NASAs Goddard Space Flight Centre spokesman Tony Phillips says the STEREO spacecraft in combination with new data processing techniques has succeeded in tracking a solar storm from its origin in the Sun's corona to impact with the Earth, resolving a 40 year controversy on the structures of space weather. There is a video that can be watched at http://wattsupwiththat.com/2011/08/19/space-storm-tracked-from-sun-to-ea… which shows a CME event swelling into an enormous wall of plasma and then washing over the Earth. CMEs are clouds of solar plasma and create aurora and radiation storms (see also www.physorg.com/print232894412.html which has the same video.
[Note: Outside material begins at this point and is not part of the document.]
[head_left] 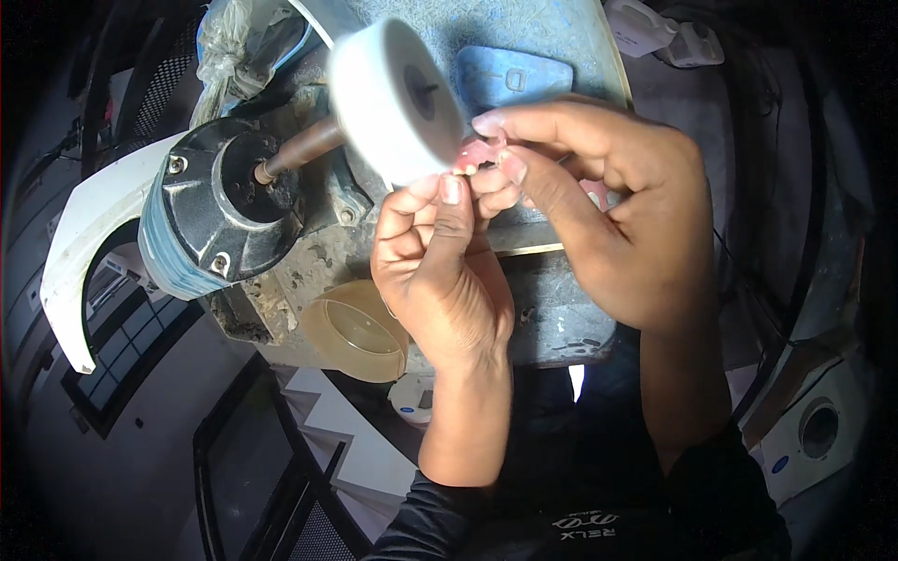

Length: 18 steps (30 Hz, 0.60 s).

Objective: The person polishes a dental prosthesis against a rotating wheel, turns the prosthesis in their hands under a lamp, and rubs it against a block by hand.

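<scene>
A small pink denture piece with pale teeth (475,155) is pinched in both hands at the lower right edge of a blurred white polishing wheel (388,98). My left hand (440,262) grips it from below, thumb up and fingers curled. My right hand (636,224) holds it from the right between thumb and forefinger. Whether it touches the wheel is hard to tell. The wheel sits on a rusty spindle (304,148) from a dark motor (220,210). Another pink piece with teeth (599,194) shows partly behind my right hand.
A blue tray (513,77) lies behind the wheel on a worn blue surface. A translucent amber bowl (341,327) is at the bench's front left. A curved white guard (70,262) stands left of the motor. A tied plastic bag (229,70) and white jugs (645,23) are at the back.
</scene>
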Each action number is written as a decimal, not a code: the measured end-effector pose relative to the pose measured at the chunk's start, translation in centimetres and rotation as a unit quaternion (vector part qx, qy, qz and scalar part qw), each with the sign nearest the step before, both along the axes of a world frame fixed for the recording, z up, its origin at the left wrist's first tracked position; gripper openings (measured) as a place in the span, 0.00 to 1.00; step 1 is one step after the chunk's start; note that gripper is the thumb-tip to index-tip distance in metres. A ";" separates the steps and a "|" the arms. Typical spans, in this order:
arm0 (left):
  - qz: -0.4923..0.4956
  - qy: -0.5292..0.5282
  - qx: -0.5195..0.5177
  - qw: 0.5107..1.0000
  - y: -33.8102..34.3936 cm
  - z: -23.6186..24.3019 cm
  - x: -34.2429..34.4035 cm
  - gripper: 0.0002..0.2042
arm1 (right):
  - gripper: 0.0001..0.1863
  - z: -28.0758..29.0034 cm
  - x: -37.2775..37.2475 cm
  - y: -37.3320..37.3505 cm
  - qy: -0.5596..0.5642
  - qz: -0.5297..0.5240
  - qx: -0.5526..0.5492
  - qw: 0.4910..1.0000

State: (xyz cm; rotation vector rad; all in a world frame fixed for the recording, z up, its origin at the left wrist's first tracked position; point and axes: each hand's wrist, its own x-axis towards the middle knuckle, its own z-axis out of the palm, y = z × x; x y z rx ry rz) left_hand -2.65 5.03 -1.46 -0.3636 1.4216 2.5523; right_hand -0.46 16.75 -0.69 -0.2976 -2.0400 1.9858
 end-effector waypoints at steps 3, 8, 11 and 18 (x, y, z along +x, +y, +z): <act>0.002 -0.021 0.010 1.000 0.0 0.0 -0.2 0.02 | 0.09 0.4 -0.3 0.2 -0.011 0.008 0.016 1.000; 0.027 -0.058 -0.005 0.998 -0.2 0.1 0.0 0.02 | 0.09 0.2 -0.8 0.2 -0.006 0.022 0.065 0.998; 0.021 -0.050 -0.001 0.999 -0.2 0.3 -0.5 0.03 | 0.08 0.0 -1.6 0.4 -0.057 0.032 0.005 0.998; -0.051 -0.035 -0.020 0.998 -1.1 0.8 -0.2 0.07 | 0.07 -0.1 -1.5 0.1 -0.056 0.046 -0.057 0.996</act>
Meanwhile, University of Leeds research on ash clouds from Icelandic volcanoes say that such clouds impact western Europe on average every 56 years (see www.physorg.com/print232878755.html ). A paper in Geology (August) analyses how many ash clouds may have occurred over the last 7000 years – but with the caveat this is a conservative estimate (once in 56 years). It could be somewhat higher as he used evidence of microscopic ash layers in lakes and peat bogs in Britain, Ireland, Germany, Scandinavia and the Faeroes, augmented by historical documentation. The 56 year frequency is an average – as they were found to occur at intervals as short as 6 years and as long as 100 + years. All in all it amounts to an awful lot of Icelandic volcanoes – and they are only the ones in which the ash fell on western Europe.